* _Work request_: Go through the data below line by line and count those containing the word "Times". Reply with the count only.

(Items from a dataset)
⁂
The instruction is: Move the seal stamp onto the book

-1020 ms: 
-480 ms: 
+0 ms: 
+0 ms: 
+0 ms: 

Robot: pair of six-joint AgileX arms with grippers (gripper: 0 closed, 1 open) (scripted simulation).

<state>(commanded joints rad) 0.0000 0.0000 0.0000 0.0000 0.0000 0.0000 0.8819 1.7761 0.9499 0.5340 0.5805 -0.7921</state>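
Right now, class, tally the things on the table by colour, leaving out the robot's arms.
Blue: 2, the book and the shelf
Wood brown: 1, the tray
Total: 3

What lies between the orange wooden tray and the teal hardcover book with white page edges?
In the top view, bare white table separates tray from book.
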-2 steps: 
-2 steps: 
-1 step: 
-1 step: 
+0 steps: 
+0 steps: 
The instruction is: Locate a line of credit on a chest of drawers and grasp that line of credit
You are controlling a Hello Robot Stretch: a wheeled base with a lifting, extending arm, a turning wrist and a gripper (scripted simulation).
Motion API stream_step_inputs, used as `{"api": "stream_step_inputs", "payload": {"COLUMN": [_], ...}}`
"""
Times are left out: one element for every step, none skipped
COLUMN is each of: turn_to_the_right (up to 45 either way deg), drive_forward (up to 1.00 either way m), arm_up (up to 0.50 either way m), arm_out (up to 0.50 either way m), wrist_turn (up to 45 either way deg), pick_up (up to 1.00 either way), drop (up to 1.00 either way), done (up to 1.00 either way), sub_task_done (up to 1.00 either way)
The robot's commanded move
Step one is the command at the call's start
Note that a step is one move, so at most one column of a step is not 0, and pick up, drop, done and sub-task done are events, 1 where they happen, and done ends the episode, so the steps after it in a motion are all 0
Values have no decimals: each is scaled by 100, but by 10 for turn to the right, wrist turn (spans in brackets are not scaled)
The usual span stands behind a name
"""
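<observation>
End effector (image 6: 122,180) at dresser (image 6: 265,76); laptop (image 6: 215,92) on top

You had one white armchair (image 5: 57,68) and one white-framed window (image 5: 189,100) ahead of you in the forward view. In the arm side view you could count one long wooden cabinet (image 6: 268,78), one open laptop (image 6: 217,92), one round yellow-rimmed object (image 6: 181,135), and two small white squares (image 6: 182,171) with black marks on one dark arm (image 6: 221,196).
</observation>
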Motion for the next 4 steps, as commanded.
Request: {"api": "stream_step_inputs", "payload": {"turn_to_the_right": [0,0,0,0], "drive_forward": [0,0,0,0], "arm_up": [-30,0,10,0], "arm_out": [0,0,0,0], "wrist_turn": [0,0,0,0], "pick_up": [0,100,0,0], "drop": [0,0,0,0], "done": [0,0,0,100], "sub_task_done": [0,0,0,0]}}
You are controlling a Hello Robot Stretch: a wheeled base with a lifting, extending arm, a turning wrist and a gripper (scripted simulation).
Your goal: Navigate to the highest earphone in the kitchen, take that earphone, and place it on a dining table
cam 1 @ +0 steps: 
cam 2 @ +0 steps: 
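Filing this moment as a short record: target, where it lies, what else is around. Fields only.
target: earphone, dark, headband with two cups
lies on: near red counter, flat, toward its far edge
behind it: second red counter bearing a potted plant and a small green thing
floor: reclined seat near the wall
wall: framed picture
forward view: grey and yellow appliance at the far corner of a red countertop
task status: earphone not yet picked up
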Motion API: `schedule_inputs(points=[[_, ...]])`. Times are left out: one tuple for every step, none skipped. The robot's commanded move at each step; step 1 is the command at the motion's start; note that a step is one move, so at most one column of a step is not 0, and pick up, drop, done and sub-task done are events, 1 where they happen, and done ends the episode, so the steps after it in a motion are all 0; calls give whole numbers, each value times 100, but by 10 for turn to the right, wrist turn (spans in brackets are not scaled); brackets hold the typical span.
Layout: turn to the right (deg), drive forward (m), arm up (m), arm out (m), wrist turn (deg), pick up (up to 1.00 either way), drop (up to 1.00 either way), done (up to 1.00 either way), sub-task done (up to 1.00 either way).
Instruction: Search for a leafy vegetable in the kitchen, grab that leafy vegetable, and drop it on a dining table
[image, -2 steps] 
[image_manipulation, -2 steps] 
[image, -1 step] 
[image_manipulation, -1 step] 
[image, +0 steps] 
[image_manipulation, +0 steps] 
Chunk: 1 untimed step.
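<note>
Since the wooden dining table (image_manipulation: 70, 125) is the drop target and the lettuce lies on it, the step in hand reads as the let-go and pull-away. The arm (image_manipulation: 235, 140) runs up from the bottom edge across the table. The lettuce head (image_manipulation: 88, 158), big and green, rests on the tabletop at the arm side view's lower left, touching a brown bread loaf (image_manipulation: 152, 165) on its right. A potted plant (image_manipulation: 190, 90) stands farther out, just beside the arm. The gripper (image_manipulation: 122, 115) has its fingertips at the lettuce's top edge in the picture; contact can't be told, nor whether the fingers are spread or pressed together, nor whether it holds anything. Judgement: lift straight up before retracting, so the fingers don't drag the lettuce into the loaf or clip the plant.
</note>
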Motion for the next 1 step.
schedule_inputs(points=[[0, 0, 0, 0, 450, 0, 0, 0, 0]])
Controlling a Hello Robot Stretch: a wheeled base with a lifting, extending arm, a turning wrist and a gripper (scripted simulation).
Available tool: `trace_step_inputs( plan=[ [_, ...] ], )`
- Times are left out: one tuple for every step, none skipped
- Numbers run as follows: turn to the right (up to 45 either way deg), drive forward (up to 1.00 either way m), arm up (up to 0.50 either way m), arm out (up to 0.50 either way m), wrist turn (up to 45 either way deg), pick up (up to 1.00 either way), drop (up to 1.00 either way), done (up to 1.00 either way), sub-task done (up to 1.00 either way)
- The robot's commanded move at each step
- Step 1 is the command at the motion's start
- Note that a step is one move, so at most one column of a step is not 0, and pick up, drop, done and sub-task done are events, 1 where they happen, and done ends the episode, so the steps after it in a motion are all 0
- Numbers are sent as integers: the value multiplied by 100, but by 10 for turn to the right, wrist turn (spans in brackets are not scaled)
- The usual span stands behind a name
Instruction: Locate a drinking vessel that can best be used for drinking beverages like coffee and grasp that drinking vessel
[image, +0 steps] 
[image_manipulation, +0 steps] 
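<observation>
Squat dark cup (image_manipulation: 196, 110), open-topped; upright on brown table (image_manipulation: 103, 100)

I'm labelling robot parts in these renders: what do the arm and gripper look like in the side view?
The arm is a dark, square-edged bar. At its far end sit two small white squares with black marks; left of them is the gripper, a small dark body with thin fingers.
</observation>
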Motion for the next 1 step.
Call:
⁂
* _Solved problem_: 3